- _ABOUT THIS TASK_:
Where the line containing "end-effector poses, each" appears below, begin there and reproduce each line exactly through the last one, omitting pictures.
RECORDED DATA Block Start
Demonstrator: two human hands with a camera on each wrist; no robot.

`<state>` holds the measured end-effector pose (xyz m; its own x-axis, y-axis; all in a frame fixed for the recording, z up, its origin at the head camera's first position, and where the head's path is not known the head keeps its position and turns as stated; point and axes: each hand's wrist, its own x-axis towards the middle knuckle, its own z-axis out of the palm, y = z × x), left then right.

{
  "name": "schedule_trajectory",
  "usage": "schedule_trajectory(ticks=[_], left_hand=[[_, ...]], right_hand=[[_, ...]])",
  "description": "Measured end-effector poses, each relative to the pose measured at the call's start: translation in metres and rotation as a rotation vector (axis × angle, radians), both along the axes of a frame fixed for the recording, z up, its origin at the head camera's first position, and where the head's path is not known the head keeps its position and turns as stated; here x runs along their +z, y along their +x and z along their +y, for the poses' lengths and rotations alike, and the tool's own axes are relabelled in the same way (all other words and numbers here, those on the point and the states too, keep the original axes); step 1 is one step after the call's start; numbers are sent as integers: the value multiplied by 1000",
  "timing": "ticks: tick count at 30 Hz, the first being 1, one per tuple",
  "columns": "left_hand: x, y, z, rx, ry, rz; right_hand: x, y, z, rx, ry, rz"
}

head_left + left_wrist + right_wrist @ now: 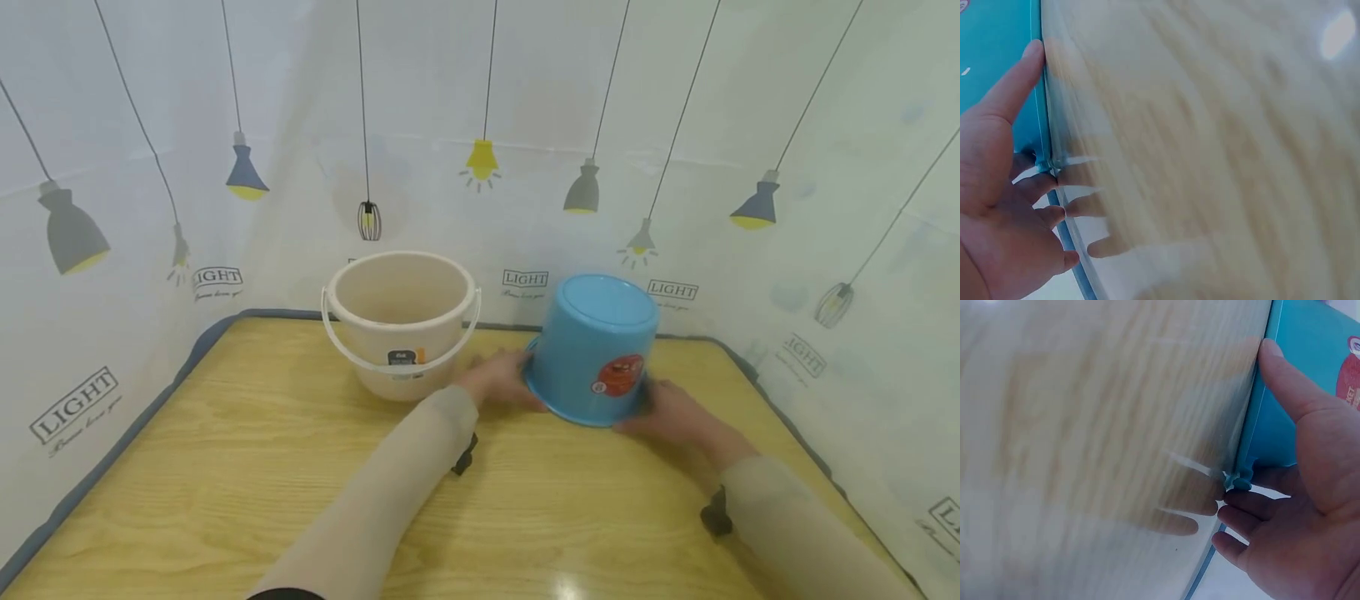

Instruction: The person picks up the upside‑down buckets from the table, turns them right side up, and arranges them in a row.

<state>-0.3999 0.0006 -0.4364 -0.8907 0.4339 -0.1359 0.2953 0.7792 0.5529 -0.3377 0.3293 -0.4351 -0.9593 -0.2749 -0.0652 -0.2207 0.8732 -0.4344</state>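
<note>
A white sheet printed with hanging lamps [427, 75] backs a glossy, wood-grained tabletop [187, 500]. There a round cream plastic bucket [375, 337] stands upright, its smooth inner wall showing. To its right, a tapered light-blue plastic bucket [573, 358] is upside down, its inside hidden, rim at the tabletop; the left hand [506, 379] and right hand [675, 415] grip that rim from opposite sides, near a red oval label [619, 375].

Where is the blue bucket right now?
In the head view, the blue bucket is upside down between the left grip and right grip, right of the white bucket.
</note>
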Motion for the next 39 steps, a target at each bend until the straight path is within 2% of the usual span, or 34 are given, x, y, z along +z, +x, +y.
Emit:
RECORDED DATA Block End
- _SOLUTION FOR THIS TASK_:
  "description": "Measured end-effector poses, each relative to the pose measured at the call's start: translation in metres and rotation as a rotation vector (axis × angle, radians), both along the axes of a frame fixed for the recording, z up, its origin at the head camera's first position, and where the head's path is not known the head keeps its position and turns as stated; here x runs along their +z, y along their +x and z along their +y, for the poses' lengths and rotations alike, and the tool's own axes are relabelled in the same way (all other words and numbers here, those on the point and the states too, keep the original axes); step 1 is one step after the call's start; numbers are sent as integers: the value multiplied by 1000",
  "timing": "ticks: tick count at 30 Hz, the first being 1, one per tuple",
  "columns": "left_hand: x, y, z, rx, ry, rz; right_hand: x, y, z, rx, ry, rz"
}

head_left + left_wrist + right_wrist @ now: 

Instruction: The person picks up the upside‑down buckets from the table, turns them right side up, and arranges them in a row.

<state>-0.3999 0.0006 -0.4364 -0.8907 0.4339 -0.1359 0.2953 0.7792 0.5529 -0.3377 0.3293 -0.4351 -0.9593 -0.2749 -0.0652 -0.2207 0.8732 -0.4344</state>
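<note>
A white sheet printed with hanging lamps [427, 75] backs a glossy, wood-grained tabletop [187, 500]. There a round cream plastic bucket [375, 337] stands upright, its smooth inner wall showing. To its right, a tapered light-blue plastic bucket [573, 358] is upside down, its inside hidden, rim at the tabletop; the left hand [506, 379] and right hand [675, 415] grip that rim from opposite sides, near a red oval label [619, 375].

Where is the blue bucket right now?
In the head view, the blue bucket is upside down between the left grip and right grip, right of the white bucket.
</note>
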Motion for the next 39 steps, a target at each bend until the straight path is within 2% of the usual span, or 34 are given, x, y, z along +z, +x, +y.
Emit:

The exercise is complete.